Listening on my scanner on 433.925 MHz in the forest, I don't hear much in the way of potential interference. Right now, just an occasional burst of noise from one of a dozen wireless weather station sensors in the neighborhood. The frequency is much more active in denser metro areas.

The lack of receiver sensitivity makes up nicely for their lack of selectivity. It's difficult to interfere with a communications system that uses a deaf receiver.

Automotive key fobs in the US are on 315 MHz for American made automobiles, and 433.925 MHz for European and Japanese automobiles.

Anyway, I'm suspicious.

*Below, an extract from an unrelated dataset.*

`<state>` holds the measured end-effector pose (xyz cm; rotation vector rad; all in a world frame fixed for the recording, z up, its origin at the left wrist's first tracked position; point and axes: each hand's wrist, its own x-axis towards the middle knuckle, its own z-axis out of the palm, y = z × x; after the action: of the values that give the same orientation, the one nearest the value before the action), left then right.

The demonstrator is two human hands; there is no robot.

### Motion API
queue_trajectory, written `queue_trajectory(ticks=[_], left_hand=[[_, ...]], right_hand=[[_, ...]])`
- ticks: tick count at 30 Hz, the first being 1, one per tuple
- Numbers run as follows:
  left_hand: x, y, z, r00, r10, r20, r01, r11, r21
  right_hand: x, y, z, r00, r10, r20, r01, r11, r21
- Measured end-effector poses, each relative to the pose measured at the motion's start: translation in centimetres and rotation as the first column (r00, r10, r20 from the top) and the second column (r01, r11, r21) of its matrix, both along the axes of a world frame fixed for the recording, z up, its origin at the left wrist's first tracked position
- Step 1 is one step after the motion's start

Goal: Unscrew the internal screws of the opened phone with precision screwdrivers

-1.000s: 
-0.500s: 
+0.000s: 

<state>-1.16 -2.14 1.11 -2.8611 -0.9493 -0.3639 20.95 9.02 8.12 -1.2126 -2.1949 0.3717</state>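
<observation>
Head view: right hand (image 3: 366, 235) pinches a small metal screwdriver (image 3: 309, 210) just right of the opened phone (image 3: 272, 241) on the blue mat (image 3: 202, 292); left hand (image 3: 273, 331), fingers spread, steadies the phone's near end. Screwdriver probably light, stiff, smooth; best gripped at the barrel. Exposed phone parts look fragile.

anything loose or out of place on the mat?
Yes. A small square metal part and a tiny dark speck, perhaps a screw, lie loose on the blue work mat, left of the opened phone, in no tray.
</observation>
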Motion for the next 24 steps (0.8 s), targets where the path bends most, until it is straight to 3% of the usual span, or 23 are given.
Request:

It takes some effort to consistently interfere with a fairly deaf receiver on 433.925 MHz. My guess(tm), based on doing battle with a similar remote control used to run a backyard water fountain and lights, is that most of the interference is probably locally generated. For example, this [deleted expletive] fountain remote control refused to turn OFF the lights because the RFI/EMI from the CFL and LED lighting produced enough junk to confuse the decoder. Turning ON worked normally because the lights were not generating RFI/EMI when not powered. (My fix was some ferrite beads and selecting LED other lights that didn't generate RFI/EMI).

--
Jeff Liebermann     jeffl@cruzio.com 
150 Felker St #D    http://www.LearnByDestroying.com 
Santa Cruz CA 95060 http://802.11junk.com 
Skype: JeffLiebermann     AE6KS    831-336-2558
Reply to
Jeff Liebermann

In Europe ITU-R region 1 (Europe and Africa) the 70 cm amateur band is at 430-440 MHz and in some countries even only 432-428 MHz. In the latter case the repeater duplex interval is only 1.6 MHz and thus repeater input frequemcy (and thus handset output frequency) is in the range 433-434 MHz.

The situation is different in Europe and in the USA,

And that is the real problem.

As I said, the situation might be quite different in Europe than in the USA.